→ **Task**: Every line below that contains "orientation" is to be copied.

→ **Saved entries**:
Segment Open
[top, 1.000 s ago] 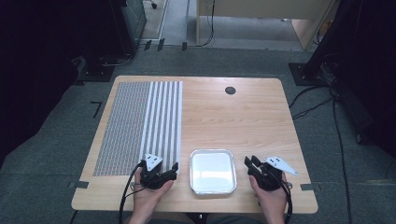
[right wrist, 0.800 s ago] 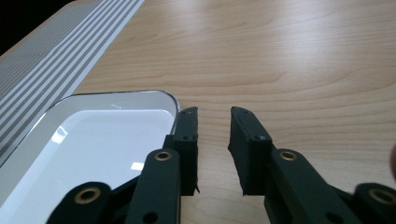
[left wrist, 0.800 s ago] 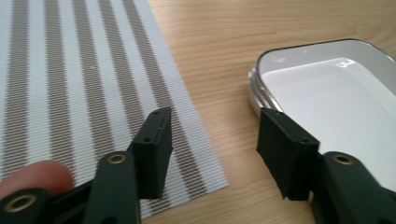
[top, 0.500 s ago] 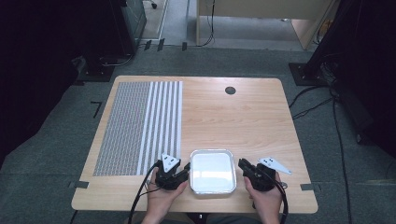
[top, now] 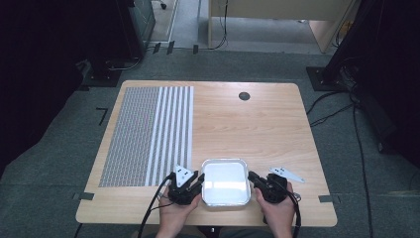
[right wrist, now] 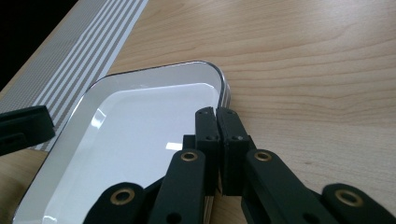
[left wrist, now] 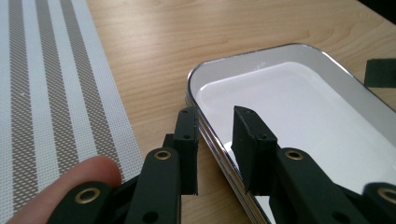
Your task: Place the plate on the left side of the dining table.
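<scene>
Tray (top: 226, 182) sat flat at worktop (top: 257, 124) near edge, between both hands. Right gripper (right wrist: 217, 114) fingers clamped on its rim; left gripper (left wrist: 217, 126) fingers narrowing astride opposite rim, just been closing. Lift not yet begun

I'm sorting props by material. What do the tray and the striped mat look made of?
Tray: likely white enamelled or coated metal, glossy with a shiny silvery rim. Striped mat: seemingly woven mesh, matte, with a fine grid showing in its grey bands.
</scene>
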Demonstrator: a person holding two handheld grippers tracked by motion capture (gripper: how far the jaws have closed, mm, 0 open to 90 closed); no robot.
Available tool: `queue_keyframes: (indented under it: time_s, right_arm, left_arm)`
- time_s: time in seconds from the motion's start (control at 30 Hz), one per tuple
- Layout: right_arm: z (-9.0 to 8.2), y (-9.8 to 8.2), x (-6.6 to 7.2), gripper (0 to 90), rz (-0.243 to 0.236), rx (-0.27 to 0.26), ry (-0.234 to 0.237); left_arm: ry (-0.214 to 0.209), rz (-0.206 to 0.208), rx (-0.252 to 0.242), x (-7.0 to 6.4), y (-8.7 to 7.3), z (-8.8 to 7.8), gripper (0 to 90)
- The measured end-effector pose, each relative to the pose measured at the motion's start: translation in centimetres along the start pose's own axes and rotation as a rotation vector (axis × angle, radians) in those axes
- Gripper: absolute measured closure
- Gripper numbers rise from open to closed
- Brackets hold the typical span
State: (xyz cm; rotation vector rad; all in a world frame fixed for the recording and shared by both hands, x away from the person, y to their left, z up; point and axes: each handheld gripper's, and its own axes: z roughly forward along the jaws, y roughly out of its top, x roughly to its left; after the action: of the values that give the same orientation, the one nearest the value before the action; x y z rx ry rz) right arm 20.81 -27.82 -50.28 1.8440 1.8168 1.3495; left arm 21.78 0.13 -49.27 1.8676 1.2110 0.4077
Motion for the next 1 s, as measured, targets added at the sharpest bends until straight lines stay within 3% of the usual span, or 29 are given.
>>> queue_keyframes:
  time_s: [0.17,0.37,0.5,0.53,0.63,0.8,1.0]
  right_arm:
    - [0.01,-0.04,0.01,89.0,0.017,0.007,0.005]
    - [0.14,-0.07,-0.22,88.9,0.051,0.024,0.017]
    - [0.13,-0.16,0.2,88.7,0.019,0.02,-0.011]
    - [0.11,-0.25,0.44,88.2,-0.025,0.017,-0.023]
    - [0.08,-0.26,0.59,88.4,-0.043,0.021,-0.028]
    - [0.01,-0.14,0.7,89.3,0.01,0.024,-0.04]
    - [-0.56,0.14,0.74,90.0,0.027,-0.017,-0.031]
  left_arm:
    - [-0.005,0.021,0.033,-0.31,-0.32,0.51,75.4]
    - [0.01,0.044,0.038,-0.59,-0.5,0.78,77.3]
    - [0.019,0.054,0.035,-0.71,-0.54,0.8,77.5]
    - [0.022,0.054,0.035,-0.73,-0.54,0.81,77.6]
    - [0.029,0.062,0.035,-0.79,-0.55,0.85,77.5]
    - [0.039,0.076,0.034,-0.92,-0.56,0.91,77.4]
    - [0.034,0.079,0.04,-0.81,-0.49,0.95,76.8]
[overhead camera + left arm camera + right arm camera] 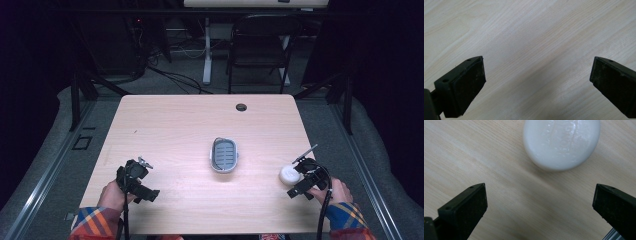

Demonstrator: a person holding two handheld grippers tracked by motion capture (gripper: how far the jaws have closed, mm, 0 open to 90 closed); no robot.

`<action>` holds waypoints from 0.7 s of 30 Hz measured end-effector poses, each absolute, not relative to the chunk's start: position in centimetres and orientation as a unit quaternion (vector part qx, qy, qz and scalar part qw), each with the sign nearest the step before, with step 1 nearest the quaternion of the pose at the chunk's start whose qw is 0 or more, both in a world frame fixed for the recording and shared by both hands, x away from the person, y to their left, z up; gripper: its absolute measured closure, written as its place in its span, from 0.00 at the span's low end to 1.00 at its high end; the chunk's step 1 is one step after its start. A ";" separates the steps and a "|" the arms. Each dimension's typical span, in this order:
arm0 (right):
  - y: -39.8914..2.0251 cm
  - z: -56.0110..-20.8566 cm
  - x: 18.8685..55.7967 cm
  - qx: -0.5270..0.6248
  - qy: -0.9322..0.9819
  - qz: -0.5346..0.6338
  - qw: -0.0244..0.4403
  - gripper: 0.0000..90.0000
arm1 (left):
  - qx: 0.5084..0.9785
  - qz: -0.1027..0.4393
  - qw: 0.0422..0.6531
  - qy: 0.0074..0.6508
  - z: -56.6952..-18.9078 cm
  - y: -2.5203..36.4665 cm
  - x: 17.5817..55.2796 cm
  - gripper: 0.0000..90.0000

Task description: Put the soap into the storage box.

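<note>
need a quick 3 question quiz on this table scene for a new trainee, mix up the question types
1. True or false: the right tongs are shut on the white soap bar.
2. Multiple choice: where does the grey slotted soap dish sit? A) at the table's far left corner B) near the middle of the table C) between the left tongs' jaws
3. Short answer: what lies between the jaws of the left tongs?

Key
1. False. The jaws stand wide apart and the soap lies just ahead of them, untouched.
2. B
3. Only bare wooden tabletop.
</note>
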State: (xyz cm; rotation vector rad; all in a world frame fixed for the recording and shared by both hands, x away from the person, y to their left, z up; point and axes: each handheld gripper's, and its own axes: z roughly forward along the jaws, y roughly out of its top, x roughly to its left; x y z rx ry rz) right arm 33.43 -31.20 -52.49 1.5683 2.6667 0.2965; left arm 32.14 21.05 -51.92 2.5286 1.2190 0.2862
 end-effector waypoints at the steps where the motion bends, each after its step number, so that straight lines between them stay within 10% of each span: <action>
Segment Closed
→ **Answer for the task**:
State: (xyz cm; rotation vector rad; all in a world frame fixed for the recording and shared by both hands, x away from the person, y to their left, z up; point and axes: each handheld gripper's, and its own axes: z roughly forward along the jaws, y roughly out of its top, x roughly to its left; after the action: of the values that give the same orientation, the one nearest the value before the action; x y z rx ry rz) right arm 20.81 -27.82 -50.28 1.8440 1.8168 1.3495; left arm 21.78 0.13 -49.27 1.8676 1.2110 0.4077
`<action>` holds waypoints from 0.7 s of 30 Hz measured end-effector poses, each absolute, not relative to the chunk's start: position in centimetres and orientation as a unit quaternion (vector part qx, qy, qz and scalar part qw), each with the sign nearest the step before, with step 1 nearest the quaternion of the pose at the chunk's start whose qw is 0 or more, both in a world frame fixed for the recording and shared by both hands, x away from the person, y to their left, z up; gripper: its absolute measured closure, written as its place in its span, from 0.00 at the span's low end to 1.00 at its high end; the chunk's step 1 is one step after its start. A ";" separates the steps and a "|" the arms. Each dimension's typical span, in this order:

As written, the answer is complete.